Re: [RFC PATCH 3/3] workqueue: Enable unbound cpumask update on ordered workqueues

From: Waiman Long
Date: Wed Jan 31 2024 - 12:02:50 EST


On 1/31/24 12:00, Tejun Heo wrote:
Hello,

On Tue, Jan 30, 2024 at 01:33:36PM -0500, Waiman Long wrote:
+/* requeue the work items stored in wq->o_list */
+static void requeue_ordered_works(struct workqueue_struct *wq)
+{
+ LIST_HEAD(head);
+ struct work_struct *work, *next;
+
+ raw_spin_lock_irq(&wq->o_lock);
+ if (list_empty(&wq->o_list))
+ goto unlock_out; /* No requeuing is needed */
+
+ list_splice_init(&wq->o_list, &head);
+ raw_spin_unlock_irq(&wq->o_lock);
+
+ /*
+ * Requeue the first batch of work items. Since it may take a while
+ * to drain the old pwq and update the workqueue attributes, there
+ * may be a rather long list of work items to process. So we allow
+ * queue_work() callers to continue putting their work items in o_list.
+ */
+ list_for_each_entry_safe(work, next, &head, entry) {
+ list_del_init(&work->entry);
+ local_irq_disable();
+ __queue_work_rcu_locked(WORK_CPU_UNBOUND, wq, work);
+ local_irq_enable();
+ }
+
+ /*
+ * Now check if there are more work items queued, if so set ORD_WAIT
+ * and force incoming queue_work() callers to busy wait until the 2nd
+ * batch of work items have been properly requeued. It is assumed
+ * that the 2nd batch should be much smaller.
+ */
+ raw_spin_lock_irq(&wq->o_lock);
+ if (list_empty(&wq->o_list))
+ goto unlock_out;
+ WRITE_ONCE(wq->o_state, ORD_WAIT);
+ list_splice_init(&wq->o_list, &head);
+ raw_spin_unlock(&wq->o_lock); /* Leave interrupt disabled */
+ list_for_each_entry_safe(work, next, &head, entry) {
+ list_del_init(&work->entry);
+ __queue_work_rcu_locked(WORK_CPU_UNBOUND, wq, work);
+ }
+ WRITE_ONCE(wq->o_state, ORD_NORMAL);
+ local_irq_enable();
+ return;
+
+unlock_out:
+ WRITE_ONCE(wq->o_state, ORD_NORMAL);
+ raw_spin_unlock_irq(&wq->o_lock);
+}
I'm not a big fan of this approach. It's a rather big departure from how
things are usually done in workqueue. I'd much prefer sth like the
following:

- Add the ability to mark an unbound pwq plugged. If plugged,
pwq_tryinc_nr_active() always fails.

- When cpumasks need updating, set max_active of all ordered workqueues to
zero and flush them. Note that if you set all max_actives to zero (note
that this can be another "plug" flag on the workqueue) first, all the
ordered workqueues would already be draining, so calling flush_workqueue()
on them sequentially shouldn't take too long.

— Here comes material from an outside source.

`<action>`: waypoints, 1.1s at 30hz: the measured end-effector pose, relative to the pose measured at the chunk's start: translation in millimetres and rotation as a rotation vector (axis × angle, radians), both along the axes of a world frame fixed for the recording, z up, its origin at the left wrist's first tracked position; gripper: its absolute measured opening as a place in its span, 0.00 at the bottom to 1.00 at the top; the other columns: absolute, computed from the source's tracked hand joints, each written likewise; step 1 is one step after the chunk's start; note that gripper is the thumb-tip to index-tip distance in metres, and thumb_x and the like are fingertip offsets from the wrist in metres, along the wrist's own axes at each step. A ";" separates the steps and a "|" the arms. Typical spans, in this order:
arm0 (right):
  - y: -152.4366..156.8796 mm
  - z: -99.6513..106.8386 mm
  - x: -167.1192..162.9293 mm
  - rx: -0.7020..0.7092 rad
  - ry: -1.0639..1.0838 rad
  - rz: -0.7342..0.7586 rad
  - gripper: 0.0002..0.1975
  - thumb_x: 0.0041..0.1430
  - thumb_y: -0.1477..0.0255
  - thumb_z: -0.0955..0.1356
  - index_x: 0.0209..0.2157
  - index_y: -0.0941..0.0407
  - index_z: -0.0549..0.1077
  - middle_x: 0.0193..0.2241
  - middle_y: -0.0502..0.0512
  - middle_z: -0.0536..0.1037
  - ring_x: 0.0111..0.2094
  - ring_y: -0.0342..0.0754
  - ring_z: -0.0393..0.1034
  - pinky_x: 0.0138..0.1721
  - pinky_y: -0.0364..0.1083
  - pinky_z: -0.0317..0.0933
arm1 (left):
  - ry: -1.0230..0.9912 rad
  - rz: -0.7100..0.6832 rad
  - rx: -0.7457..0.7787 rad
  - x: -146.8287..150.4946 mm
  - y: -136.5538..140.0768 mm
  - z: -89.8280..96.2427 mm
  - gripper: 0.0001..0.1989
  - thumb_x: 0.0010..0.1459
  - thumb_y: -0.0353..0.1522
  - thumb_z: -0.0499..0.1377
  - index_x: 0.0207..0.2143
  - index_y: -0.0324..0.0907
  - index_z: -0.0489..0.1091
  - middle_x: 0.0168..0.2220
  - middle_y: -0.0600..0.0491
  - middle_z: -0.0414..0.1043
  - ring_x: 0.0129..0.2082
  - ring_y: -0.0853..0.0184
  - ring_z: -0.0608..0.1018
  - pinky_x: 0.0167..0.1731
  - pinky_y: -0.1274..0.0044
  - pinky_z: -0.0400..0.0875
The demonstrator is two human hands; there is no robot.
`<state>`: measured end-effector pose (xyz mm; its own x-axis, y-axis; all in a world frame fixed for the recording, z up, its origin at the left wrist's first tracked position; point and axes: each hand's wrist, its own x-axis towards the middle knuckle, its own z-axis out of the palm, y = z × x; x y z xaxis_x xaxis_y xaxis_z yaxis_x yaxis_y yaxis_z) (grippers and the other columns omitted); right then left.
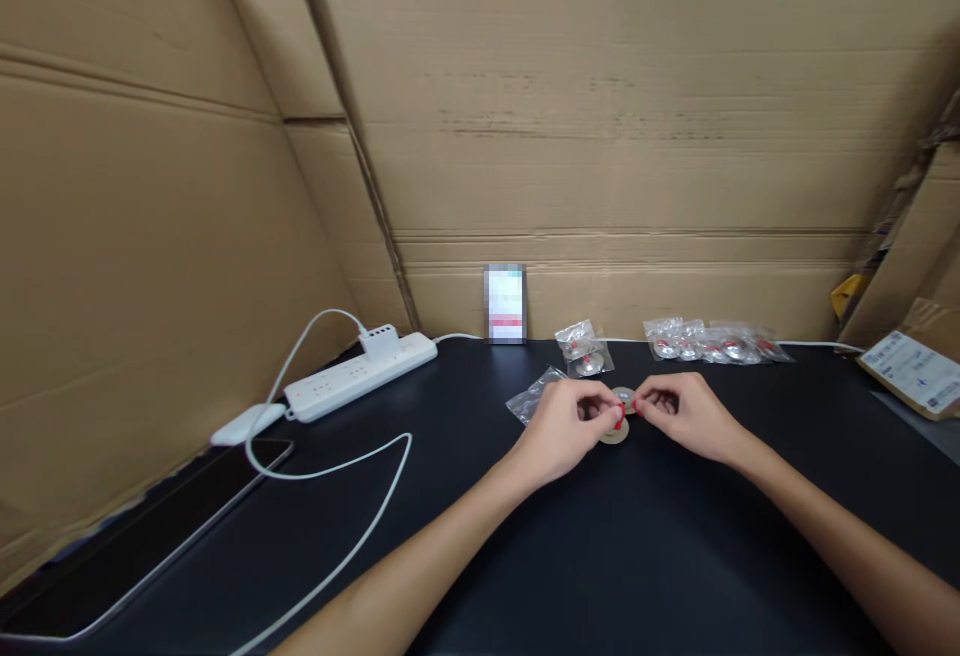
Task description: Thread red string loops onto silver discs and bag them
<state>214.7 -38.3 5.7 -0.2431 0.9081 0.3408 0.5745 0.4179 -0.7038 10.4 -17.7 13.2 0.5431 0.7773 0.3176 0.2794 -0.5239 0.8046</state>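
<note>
Two small, round, brass-coloured discs, which look like finger cymbals, lie between my hands on the black tabletop. The nearer disc (615, 434) sits under my left fingertips, and the farther disc (624, 395) is just beyond it, partly covered. My left hand (570, 423) is closed in a pinch on a bit of red cord (621, 416) over the nearer disc. At the farther disc's right edge, my right hand (691, 416) also pinches a red bit, seemingly cord. Left of the discs, a crumpled clear plastic bag (531, 397) lies beside my left hand.
Behind the hands are bagged silver discs (589, 364), and more bagged discs (720, 346) lie farther right. A lit phone (505, 304) leans on the cardboard wall (600, 136). Left are a power strip (360, 376), white cable (390, 496) and dark tablet (150, 546); right, a labelled package (915, 371).
</note>
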 end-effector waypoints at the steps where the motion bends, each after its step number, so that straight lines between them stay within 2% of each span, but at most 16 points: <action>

- Do the normal pwq allocation and linking but make sure that all new
ordered pwqs start plugged.

- When update is done, restore the max_actives on all ordered workqueues.

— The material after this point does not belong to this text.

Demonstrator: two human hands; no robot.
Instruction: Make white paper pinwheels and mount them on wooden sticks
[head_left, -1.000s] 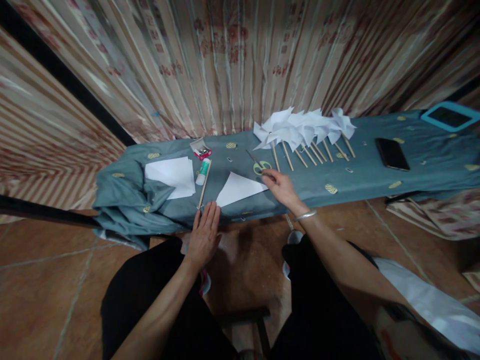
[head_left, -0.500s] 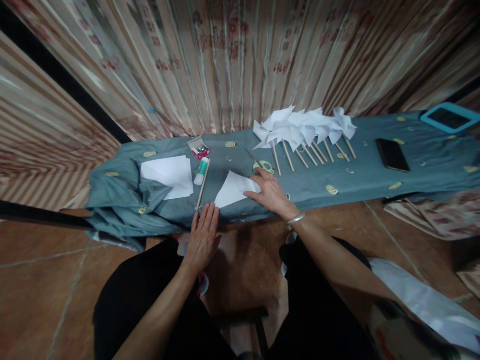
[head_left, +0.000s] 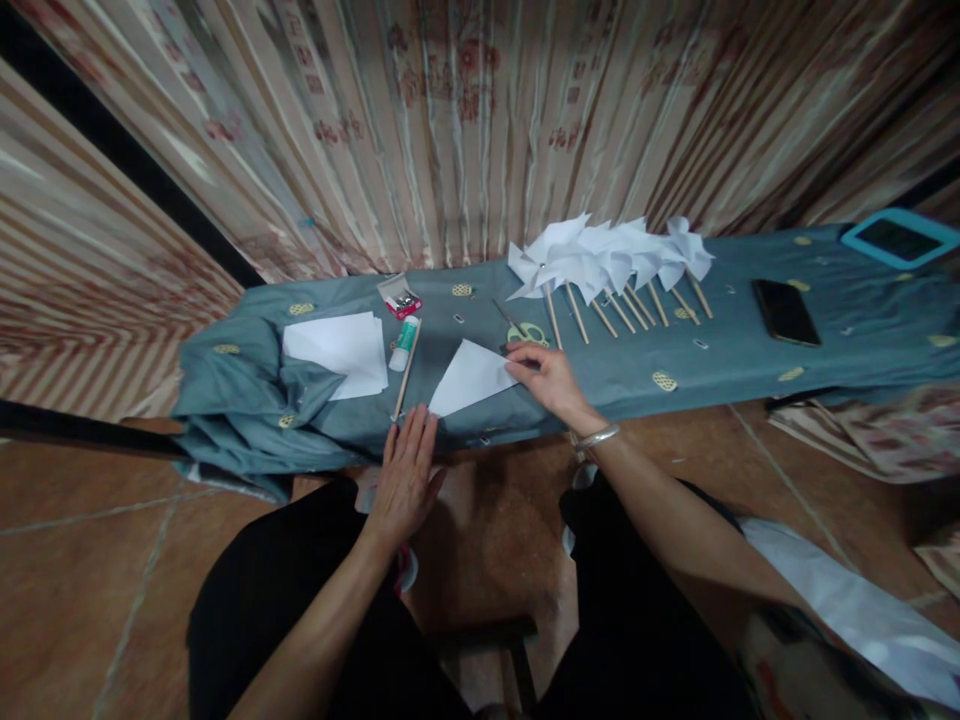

- New work items will now get queued to the newest dfl_pwq which is plugged
and we know that wq->pwqs list contain pwqs in reverse creation order. So,
from pwq_release_workfn(), if the pwq being released is for an ordered
workqueue and not plugged, unplug the pwq right in front.

This hopefully should be less invasive.

Thanks.

Thanks for suggestion. I will rework the patch series to use this approach.

Cheers,
Longman